In uno strano susseguirsi di notizie difficilmente comprensibili su attacchi terroristici sventati, caccie all’uomo ed emissioni di polveri sottili nelle principali città del nostro paese, di questi tempi necessitiamo a parer mio di un’analisi più a freddo e meno trainata dal sentiment dell’opinione pubblica su ciò che accade, in particolare per quanto riguarda la situazione mediorientale.

Nel fare questo, l’attenzione è caduta su una nazione di cui si sta parlando molto, ma spesso in modo superficiale: la Turchia.

Unica democrazia in Medio Oriente oltre ad Israele, la Repubblica di Turchia è stata sin dall’antichità un “ponte”. Tra la cultura greco-macedone di Alessandro Magno e quella persiana. Tra i domini orientali e quelli occidentali dell’Impero romano. Tra l’Europa ed il mondo arabo.

A distanza di un secolo dalla disgregazione dell’Impero ottomano, oggi la Turchia, a prescindere dalla sua entrata nell’Unione, è a tutti gli effetti una potenza europea. Il percorso di occidentalizzazione ed europeizzazione avviato dal “Padre dei Turchi” Mustafa Kemal è, in definitiva, compiuto.

Con “Bisanzio Ottomana” si vuole proprio sottolineare quanto i lineamenti della società europea e quelli di una società musulmana trovano un intreccio in una nazione come la Turchia, che negli ultimi anni affronta ritmi sostenuti di crescita economica grazie all’apertura ai capitali transnazionali, in particolar modo dalla vicina Europa, e dimostra la volontà di entrare nella cerchia più stretta delle potenze riconosciute.

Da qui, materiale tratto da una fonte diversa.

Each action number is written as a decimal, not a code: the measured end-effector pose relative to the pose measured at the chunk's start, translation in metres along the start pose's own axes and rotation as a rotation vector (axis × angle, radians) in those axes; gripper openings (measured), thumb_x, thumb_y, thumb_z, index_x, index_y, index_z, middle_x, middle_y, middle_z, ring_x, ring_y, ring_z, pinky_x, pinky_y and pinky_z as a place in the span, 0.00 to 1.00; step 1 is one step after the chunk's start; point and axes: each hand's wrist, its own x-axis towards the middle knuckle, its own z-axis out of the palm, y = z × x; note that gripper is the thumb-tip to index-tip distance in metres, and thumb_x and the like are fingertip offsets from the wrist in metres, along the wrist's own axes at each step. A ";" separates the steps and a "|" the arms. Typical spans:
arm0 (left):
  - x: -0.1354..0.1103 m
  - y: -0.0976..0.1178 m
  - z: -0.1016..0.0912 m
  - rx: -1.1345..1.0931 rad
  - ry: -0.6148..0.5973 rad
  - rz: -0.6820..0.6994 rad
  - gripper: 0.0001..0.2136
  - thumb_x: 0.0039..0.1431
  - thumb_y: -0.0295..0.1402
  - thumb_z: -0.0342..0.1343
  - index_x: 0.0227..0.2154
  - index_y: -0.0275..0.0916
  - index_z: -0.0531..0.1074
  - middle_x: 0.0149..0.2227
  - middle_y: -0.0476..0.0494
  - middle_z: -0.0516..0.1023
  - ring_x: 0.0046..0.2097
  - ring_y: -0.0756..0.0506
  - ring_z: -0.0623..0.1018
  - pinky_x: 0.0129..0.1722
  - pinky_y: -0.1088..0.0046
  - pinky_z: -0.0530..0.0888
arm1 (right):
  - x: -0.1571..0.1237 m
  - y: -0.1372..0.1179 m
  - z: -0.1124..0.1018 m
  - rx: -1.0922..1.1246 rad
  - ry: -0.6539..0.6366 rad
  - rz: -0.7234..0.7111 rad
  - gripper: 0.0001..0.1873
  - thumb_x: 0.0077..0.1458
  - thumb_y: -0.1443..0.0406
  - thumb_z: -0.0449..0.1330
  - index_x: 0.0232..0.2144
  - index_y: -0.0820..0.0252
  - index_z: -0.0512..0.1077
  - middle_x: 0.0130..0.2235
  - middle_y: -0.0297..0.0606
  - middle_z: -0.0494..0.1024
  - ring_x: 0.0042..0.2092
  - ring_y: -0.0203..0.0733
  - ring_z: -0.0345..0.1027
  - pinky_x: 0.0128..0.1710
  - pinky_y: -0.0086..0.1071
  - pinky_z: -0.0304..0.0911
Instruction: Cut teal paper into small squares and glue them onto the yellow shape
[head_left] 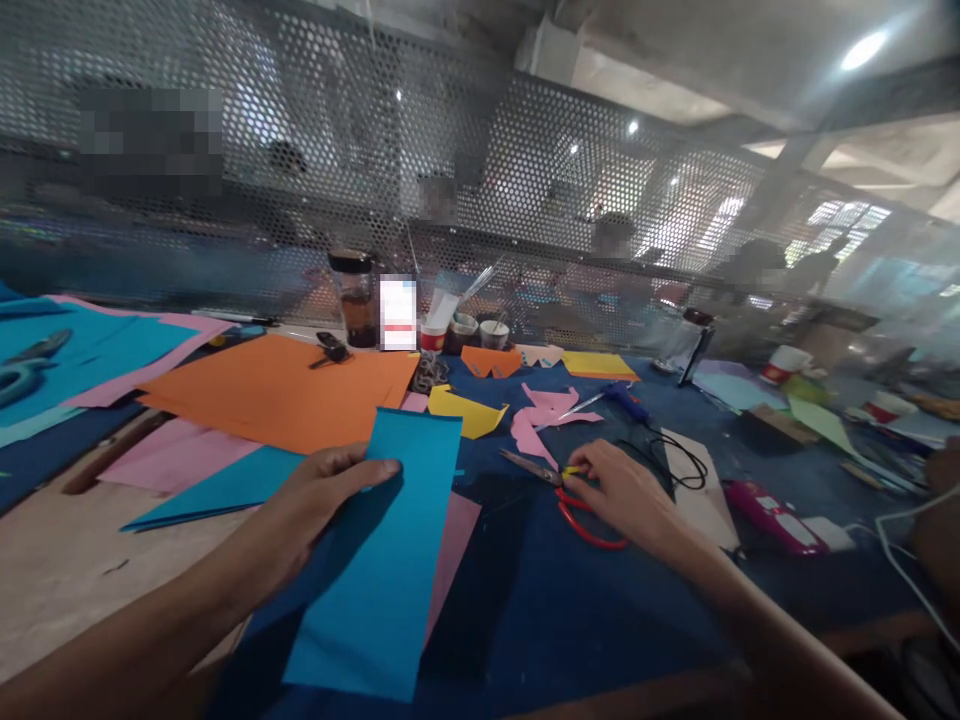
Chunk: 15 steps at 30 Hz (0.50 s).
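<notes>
My left hand (341, 478) grips a long strip of blue paper (390, 560) along its left edge, with the thumb on top. The strip slants toward me above the blue tabletop, over a piece of pink paper (454, 560). The fingers of my right hand (607, 485) are closed on the scissors (592, 530), at the yellow part near the pivot. Red handles show below that hand, and the slightly parted blades point left toward the strip. Just beyond the blades lies a pink pinwheel-like paper shape (544, 415).
Orange paper (292, 385) and a blue sheet (112, 340) with another pair of scissors (34, 365) lie left. At the back stand a jar (352, 300), a lit phone (397, 312) and cups (493, 332) before a perforated metal screen (480, 130). A glue gun (626, 400) and cable lie right.
</notes>
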 end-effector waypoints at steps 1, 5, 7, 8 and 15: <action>-0.002 0.003 0.002 0.004 -0.014 -0.016 0.11 0.57 0.43 0.68 0.30 0.41 0.82 0.28 0.50 0.86 0.27 0.45 0.83 0.28 0.72 0.80 | -0.005 0.008 -0.001 -0.035 -0.040 0.032 0.08 0.63 0.58 0.61 0.41 0.55 0.74 0.43 0.38 0.78 0.47 0.48 0.73 0.44 0.38 0.62; -0.004 0.008 0.009 0.036 -0.032 -0.049 0.13 0.62 0.43 0.64 0.31 0.39 0.82 0.25 0.52 0.86 0.26 0.45 0.83 0.28 0.71 0.80 | -0.012 0.020 -0.002 -0.067 -0.162 0.049 0.12 0.63 0.55 0.61 0.42 0.55 0.74 0.45 0.40 0.78 0.48 0.49 0.73 0.44 0.38 0.62; -0.002 0.008 0.009 0.037 -0.012 -0.074 0.12 0.60 0.43 0.66 0.30 0.38 0.82 0.26 0.50 0.86 0.27 0.43 0.84 0.28 0.70 0.80 | -0.010 0.018 -0.003 -0.097 -0.190 0.042 0.14 0.60 0.54 0.63 0.44 0.55 0.74 0.46 0.40 0.78 0.48 0.50 0.73 0.45 0.38 0.62; -0.001 0.007 0.009 0.028 -0.006 -0.079 0.12 0.59 0.43 0.67 0.30 0.38 0.82 0.26 0.50 0.86 0.27 0.43 0.84 0.29 0.70 0.81 | -0.008 0.016 -0.004 -0.116 -0.201 0.041 0.15 0.59 0.55 0.65 0.45 0.55 0.75 0.46 0.41 0.78 0.48 0.51 0.73 0.45 0.38 0.62; -0.004 0.006 0.003 0.033 0.013 -0.035 0.11 0.59 0.41 0.66 0.27 0.39 0.82 0.24 0.51 0.85 0.24 0.46 0.82 0.26 0.73 0.80 | -0.003 0.003 -0.013 -0.177 -0.209 0.071 0.13 0.55 0.56 0.65 0.41 0.56 0.75 0.41 0.42 0.81 0.41 0.51 0.76 0.37 0.35 0.59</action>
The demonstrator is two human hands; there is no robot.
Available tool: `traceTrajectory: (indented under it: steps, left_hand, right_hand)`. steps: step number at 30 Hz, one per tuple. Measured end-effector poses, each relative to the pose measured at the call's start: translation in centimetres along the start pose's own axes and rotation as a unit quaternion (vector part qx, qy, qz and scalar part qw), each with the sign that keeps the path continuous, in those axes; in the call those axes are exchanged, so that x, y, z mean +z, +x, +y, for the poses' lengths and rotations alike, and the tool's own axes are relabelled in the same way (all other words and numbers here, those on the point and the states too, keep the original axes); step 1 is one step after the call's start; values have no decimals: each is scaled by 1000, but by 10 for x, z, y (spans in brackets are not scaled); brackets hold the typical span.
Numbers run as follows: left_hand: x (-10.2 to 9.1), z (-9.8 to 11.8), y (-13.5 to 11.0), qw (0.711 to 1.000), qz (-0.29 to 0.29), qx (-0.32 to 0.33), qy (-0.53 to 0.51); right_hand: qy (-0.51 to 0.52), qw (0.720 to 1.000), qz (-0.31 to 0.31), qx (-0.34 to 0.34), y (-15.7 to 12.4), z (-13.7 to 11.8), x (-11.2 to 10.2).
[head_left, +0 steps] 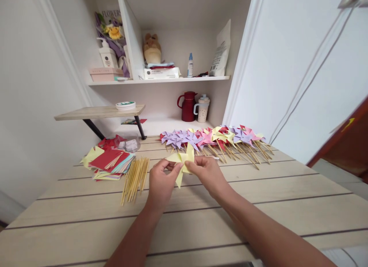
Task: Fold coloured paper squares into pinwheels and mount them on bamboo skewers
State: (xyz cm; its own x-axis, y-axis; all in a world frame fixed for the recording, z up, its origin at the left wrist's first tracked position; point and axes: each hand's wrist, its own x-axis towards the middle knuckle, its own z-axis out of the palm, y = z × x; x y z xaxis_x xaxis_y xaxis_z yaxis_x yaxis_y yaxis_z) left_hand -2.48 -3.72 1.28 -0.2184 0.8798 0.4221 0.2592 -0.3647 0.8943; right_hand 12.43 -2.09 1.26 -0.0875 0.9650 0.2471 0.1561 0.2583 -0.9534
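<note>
A yellow paper pinwheel (189, 155) is held up over the table between my two hands, its blades spread out. My left hand (163, 179) pinches it from the left, the thumb near its centre. From the right, my right hand (207, 173) grips it, with the thumb pressed close to the middle. Whether a stick or pin is behind the paper I cannot tell. Left of my left hand lies a bundle of thin wooden sticks (135, 179). Beyond my hands, finished pinwheels on sticks (207, 136) in purple, pink, yellow and red lie in a row.
Stacked coloured paper sheets (110, 159) lie at the left, beside a clear plastic box (130, 144). Behind them stands a small wooden riser (94, 112) on black legs. A red jug (189, 107) and a speckled cup (203, 109) stand under the shelf (161, 81).
</note>
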Motion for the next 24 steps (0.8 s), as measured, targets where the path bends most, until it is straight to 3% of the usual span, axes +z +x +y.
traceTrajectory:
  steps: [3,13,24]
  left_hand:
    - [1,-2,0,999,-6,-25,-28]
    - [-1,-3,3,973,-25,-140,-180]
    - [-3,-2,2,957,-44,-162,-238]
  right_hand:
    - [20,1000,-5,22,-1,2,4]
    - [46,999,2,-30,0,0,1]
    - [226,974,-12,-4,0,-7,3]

Fare qualche passo indietro, a volte, non fa male se serve in particolare a ricercare, con le proprie possibilità, il principio di alcuni processi. Dopo alcuni anni di guerra civile dalla fine del primo conflitto mondiale,  con la proclamazione della Repubblica di Turchia, il 29 ottobre 1923, si avviano alcune riforme sociali ed economiche, che avevano l’obiettivo di porre rimedio all’arretratezza lasciata in eredità dal sultanato.

Kemal, divenuto primo presidente della Repubblica, iniziò un processo di trasformazione radicale della società turca: pur riconoscendo la laicità come principio costituzionale, designò l’Islam come religione di Stato; mise le basi per l’edificazione di una democrazia rappresentativa, fondata sulla sovranità popolare e sul Parlamento nazionale; abolì la Sharia; introdusse un codice penale ispirandosi a quello italiano del 1865; fece adottare l’alfabeto latino, abbandonando quello arabo-persiano utilizzato durante il periodo imperiale.

Il capitalismo industriale, sviluppatosi nel mondo occidentale con le sue forme di organizzazione sociale ed economica, risultava per Kemal la strada da perseguire per la liberazione delle forze sociali di produzione turche da una condizione feudale ed agricola. Kemal con una guerra civile durata dal 1919 al 1922 compiva una rivoluzione borghese all’interno di una società, quella ottomana, che presentava profonde differenze sociali e culturali rispetto a quelle europee.

Le forme politiche dello Stato-nazione, del contratto sociale di rousseauniana memoria con la sua codificazione civile e penale, in cui l’individuo è inserito in un sistema di relazioni in quanto singolo contraente di un implicito accordo, erano concetti estranei all’eterogeneo mondo ottomano fondato su una religione comunitaria come l’Islam.

Ataturk, il Padre dei Turchi, è un soprannome che coglie precisamente l’obiettivo del primo presidente della Repubblica turca: far convergere le forze più progressiste attorno ad un’idea di nazione moderna (quindi inevitabilmente europea) di cui egli fu il catalizzatore.

Cercare di approfondire la figura di Mustafa Kemal e la sua opera significa dotarsi di uno degli strumenti necessari per una comprensione più profonda della fase attuale in cui versa la Turchia di Erdogan.